## WORK ORDER:
The answer is to be an exact copy of the lines below running from the line with "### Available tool" down to the line with "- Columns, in", both ends included, and nothing more.
DATASET EXCERPT section start
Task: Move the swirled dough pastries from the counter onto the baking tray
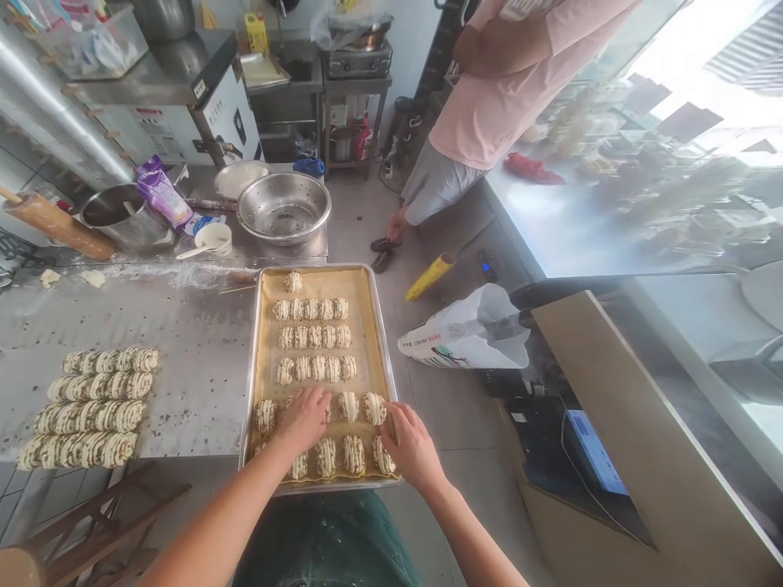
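A metal baking tray (380, 326) lined with brown paper (367, 302) lies in front of me, holding rows of sliced, layered dough rolls (315, 337) with dark flecks. The three full far rows sit tightly together, while the two near rows are spaced apart. My left hand (306, 420) reaches over the second-nearest row, its bent fingers on a dough roll mostly hidden beneath them. At the tray's right rim my right hand (414, 444) is closed beside the end roll (373, 408). A thin brownish edge shows at its fingers; I cannot make out what it is.
More sliced dough rolls (91, 408) lie in rows on the floury metal table (189, 391) at left. Behind are a steel bowl (285, 208), a pot (126, 216) and a rolling pin (58, 224). A person in pink (483, 106) and a white bag (465, 330) are at right.
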A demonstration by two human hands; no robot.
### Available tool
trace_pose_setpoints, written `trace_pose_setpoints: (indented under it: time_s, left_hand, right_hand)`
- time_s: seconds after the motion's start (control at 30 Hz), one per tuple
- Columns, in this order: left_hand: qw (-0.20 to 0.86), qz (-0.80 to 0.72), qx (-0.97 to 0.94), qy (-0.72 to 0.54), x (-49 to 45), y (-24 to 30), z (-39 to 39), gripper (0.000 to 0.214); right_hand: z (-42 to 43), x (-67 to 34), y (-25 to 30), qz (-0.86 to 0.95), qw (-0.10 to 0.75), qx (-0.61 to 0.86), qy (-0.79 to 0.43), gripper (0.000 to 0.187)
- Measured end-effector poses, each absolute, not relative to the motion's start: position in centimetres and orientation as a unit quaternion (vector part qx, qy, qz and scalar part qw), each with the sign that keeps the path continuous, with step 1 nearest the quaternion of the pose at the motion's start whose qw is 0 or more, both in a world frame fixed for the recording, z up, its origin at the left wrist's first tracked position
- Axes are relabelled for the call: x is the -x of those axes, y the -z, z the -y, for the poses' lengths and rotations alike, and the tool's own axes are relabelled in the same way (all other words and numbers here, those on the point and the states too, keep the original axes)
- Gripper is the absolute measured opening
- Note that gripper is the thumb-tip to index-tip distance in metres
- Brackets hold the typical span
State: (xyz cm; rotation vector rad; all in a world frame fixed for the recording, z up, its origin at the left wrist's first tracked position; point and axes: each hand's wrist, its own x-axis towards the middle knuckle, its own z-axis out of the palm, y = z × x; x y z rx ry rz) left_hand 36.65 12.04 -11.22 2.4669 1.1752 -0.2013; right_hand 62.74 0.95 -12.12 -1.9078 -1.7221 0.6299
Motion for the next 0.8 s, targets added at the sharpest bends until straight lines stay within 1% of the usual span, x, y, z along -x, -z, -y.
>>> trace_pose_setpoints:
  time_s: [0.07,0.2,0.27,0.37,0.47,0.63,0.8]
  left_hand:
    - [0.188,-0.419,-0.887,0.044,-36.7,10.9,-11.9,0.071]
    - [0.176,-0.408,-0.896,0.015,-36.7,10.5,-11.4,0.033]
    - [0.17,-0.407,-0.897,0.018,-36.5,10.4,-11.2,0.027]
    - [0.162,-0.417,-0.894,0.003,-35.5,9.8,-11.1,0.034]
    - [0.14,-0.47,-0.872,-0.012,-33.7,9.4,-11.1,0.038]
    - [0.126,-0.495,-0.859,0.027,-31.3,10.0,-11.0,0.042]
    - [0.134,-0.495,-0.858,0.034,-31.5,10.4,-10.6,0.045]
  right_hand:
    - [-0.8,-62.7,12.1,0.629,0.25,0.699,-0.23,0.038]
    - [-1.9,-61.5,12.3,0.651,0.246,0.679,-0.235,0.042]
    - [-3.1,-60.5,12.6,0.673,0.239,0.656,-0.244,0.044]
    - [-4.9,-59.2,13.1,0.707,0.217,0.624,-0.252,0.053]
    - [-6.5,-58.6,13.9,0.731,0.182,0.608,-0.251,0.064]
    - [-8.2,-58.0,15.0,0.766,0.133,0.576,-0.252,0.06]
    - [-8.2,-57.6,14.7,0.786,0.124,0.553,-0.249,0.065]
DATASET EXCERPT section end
## ANSWER FOR THIS EXERCISE:
### Available tool
trace_pose_setpoints, written `trace_pose_setpoints: (indented under it: time_s, left_hand, right_hand)`
- time_s: seconds after the motion's start (control at 30 Hz), one per tuple
- Columns, in this order: left_hand: qw (-0.20 to 0.86), qz (-0.80 to 0.72), qx (-0.97 to 0.94), qy (-0.72 to 0.54), x (-49 to 45), y (-24 to 30), z (-39 to 39), gripper (0.000 to 0.214); right_hand: z (-42 to 43), x (-67 to 34), y (-25 to 30), qz (-0.86 to 0.95), qw (-0.10 to 0.75), qx (-0.61 to 0.86), qy (-0.79 to 0.43), gripper (0.000 to 0.187)

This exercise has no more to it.